Fast track effort stalls
Little progress made on high-speed rail service from Albany to Buffalo
More than 125 years ago, the Empire State Express set a land speed record on a stretch of track in western New York of 112.5 mph, a record that lasted for a decade.
Today, Amtrak trains travel no faster than 79 mph along the same route, and an effort to develop a near high-speed service along New York’s Empire Corridor appears to be stalled.
Just days after President Donald Trump called California’s high-speed rail project a “disaster” and demanded the state return any federal funds for the project, New York’s final version of the Environmental Impact Statement accompanying its high-speed rail initiative between Albany and Buffalo is overdue, rail advocates say. The Federal Railroad Administration and the state Department of Transportation completed the draft EIS in January 2014.

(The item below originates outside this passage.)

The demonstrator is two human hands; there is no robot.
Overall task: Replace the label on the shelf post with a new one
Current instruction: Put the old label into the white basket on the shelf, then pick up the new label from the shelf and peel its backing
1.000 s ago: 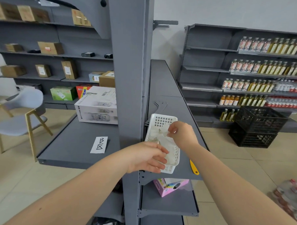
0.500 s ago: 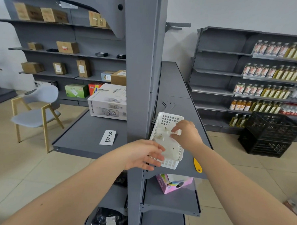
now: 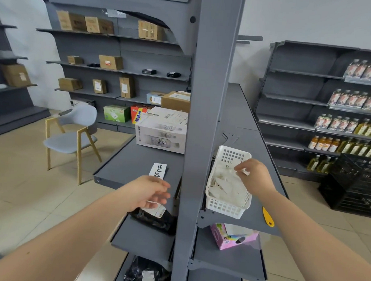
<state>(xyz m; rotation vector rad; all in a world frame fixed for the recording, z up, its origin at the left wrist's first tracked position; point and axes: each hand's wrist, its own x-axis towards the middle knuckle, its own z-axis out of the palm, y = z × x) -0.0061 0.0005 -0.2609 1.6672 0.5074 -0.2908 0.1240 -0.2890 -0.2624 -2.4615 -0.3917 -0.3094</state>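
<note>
The grey shelf post (image 3: pixel 203 103) stands upright in the middle of the view. A white label (image 3: pixel 157 171) with handwritten black marks lies flat on the grey shelf (image 3: pixel 124 165) left of the post. My left hand (image 3: pixel 148 191) hovers just in front of that label, fingers apart and holding nothing. Right of the post, a white slotted basket (image 3: pixel 228 209) holds crumpled white paper scraps. My right hand (image 3: pixel 255 177) is over the basket's far end, its fingertips pinched on a small white paper scrap (image 3: pixel 241 171).
A yellow scraper (image 3: pixel 268 217) lies on the right shelf beside my right forearm. A white carton (image 3: pixel 161 135) sits behind the label. Black bags (image 3: pixel 153 220) and a pink box (image 3: pixel 233 238) fill the lower shelves. A chair (image 3: pixel 74 135) stands left, a black crate (image 3: pixel 352 186) right.
My left hand has left the basket's front edge and moved left past the post, opening near the handwritten label. My right hand stays over the basket.
</note>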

“I made some phone calls yesterday and I couldn’t find out anything,” said Gary Prophet, president of the Empire State Passengers Association, in an interview Thursday. “The only thing I heard was that it was imminent.”
The FRA’S website said the final EIS would be published sometime in 2019. The agency didn’t respond to a request for comment.

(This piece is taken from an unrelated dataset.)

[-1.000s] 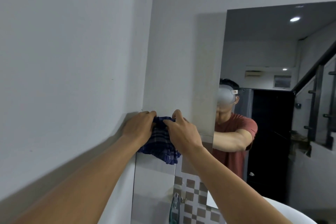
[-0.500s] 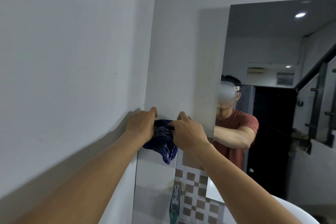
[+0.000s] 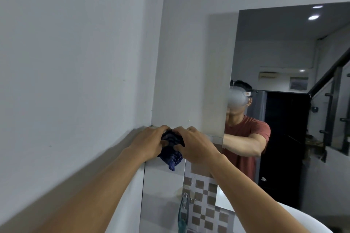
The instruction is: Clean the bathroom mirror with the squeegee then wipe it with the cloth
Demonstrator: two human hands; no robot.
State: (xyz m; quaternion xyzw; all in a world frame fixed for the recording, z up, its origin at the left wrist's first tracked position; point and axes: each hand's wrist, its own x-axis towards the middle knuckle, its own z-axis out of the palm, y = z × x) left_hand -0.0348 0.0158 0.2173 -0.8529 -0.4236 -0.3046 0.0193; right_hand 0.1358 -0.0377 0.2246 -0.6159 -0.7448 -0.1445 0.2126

Sources said that the state DOT and CSX Transportation, which owns the rail line Amtrak trains use between the Capital
Region and western New York, bumped heads early over a plan to build a short stretch of high-speed demonstration track in western New York.
ESPA, the advocacy organization, had settled for a plan that would boost top speeds to 90 mph from 79 mph, but the state pushed for 110, by some accounts, and CSX balked.
CSX and the state DOT didn’t respond to a request for comment by deadline for this story.
Travel from Albany to Buffalo takes about 41/2 hours by car, and a little over five hours by train. Nonstop air travel between the two upstate cities is nonexistent, even though they’re home to the two busiest airports, by passenger volume, in upstate New York.
A short-lived service by Onejet ended with the airline’s financial collapse.
An Albany airport official said Thursday it continues to seek a new carrier to provide flights to Buffalo. Meanwhile, Engine 999, the Albany-built locomotive that set the land speed record in 1893, sits in the Museum of Science and Industry on Chicago’s South Side.